I am using a redis-server:latest image. I used "docker run -it --name="redis2" redis:1 bash" command and got inside the container. I saw that by default redis is listening to Port: 6379.
Running in stand alone mode Port: 6379 PID: 39 [39] 01 Mar 09:03:45.669 # Server started, Redis version 2.8.4 [39] 01 Mar 09:03:45.669 # WARNING overcommit_memory is set to 0! Background save may fail under low memory condition. To fix this issue add 'vm.overcommit_memory = 1' to /etc/sysctl.conf and then reboot or run the command 'sysctl vm.overcommit_memory=1' for this to take effect. [39] 01 Mar 09:03:45.669 * The server is now ready to accept connections on port 6379
And then further there is no response. I tried "redis-cli ping". There was no response. Then I hit "ctrl+c" and type, "redis-cli ping" and get following response:
Could not connect to Redis at 127.0.0.1:6379: Connection refused I tried to change the port to 6001 by executing following:
redis-server --port 6003 And I see following response:
Running in stand alone mode Port: 6003 PID: 47 And again I tried "redis-cli ping" and it threw me the same error:
Could not connect to Redis at 127.0.0.1:6379: Connection refused How do I fix this?
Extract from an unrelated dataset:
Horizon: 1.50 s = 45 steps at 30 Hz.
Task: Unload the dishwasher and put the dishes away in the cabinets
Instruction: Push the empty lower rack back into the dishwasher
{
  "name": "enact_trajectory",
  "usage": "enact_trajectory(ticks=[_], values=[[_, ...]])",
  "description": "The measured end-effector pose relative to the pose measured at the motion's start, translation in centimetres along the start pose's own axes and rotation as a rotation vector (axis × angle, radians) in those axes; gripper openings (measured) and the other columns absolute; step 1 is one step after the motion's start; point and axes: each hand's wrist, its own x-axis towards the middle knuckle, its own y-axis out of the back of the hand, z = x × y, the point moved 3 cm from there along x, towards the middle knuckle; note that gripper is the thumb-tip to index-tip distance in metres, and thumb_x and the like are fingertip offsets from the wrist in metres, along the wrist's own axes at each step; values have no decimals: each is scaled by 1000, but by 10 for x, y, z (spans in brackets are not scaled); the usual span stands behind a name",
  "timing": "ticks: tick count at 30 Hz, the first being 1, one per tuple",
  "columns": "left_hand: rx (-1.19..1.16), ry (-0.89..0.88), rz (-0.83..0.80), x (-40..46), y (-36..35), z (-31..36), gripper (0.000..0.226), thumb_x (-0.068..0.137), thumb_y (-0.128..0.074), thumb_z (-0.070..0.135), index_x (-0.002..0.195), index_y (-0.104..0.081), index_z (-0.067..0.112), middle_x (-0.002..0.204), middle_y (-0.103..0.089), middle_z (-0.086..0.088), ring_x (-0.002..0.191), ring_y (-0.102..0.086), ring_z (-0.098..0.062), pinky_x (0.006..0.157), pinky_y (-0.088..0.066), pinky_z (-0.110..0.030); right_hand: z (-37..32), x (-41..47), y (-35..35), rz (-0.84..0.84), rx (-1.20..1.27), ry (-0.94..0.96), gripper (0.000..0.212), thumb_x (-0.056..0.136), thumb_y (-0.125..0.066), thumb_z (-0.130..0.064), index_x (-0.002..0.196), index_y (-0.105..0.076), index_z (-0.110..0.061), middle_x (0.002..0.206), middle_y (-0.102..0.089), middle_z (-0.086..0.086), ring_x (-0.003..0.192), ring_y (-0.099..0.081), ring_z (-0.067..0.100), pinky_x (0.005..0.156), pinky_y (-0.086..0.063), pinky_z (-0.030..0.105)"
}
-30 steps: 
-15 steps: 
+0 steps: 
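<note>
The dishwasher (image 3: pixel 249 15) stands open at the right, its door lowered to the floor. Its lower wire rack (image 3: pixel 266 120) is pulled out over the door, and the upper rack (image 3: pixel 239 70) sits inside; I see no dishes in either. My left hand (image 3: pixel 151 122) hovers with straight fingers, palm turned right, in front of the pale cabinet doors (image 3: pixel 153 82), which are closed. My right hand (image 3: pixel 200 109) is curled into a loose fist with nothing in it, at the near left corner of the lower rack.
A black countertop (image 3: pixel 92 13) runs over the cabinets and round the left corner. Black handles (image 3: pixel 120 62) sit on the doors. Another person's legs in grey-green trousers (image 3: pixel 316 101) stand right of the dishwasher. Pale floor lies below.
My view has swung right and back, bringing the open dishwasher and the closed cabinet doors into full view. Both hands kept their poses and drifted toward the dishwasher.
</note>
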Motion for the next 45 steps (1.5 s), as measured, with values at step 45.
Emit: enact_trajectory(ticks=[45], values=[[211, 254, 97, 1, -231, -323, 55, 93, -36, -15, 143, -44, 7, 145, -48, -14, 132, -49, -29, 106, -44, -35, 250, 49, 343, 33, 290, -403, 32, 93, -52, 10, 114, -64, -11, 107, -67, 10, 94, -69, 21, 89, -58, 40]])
Also I have updated the port(the new port 6003) in "/etc/redis/redis.conf" location.
Thank you
4 Answers
Redis is listening on that port on the internal docker network, to access it from your local machine you need to map the container port to your local port using -p 6379:6379. That way if you have multiple redis containers you can map them each to different ports on your machine.
4If you are getting this error:
Could not connect to Redis at 127.0.0.1:6379: Connection refused
You may need to daemonize the redis-server so that docker can connect to it:
/usr/local/bin/redis-server --daemonize yes
Then try running redis-cli ping again.
Well, it's been a while but for anybody else faced the same issue; when you put the "sh" command in "docker run" it replaces the default command which is starting Redis server. So you can either spin up the container in a separate terminal like "docker run redis" and in another terminal run "docker exec -it #container_id sh" which is a more common way to start up your container in a primary process and then attach a running shell to it or map the container port to your local port as Chris suggested.
Ok, I had the same problem tonight.
I was using a Redis container created from my docker-compose.yml:
redis: container_name: 'myproject-redis' image: redis:latest ports: - "127.0.0.1:${HOST_MACHINE_REDIS_PORT}:6379" My solution was to use the container "ID" -> here 'redis' instead of using the normal connection IP 127.0.0.1.
Why ? I assume that my Docker was creating a bridge directly to the created container (like it's often the case for MySQL i.e.).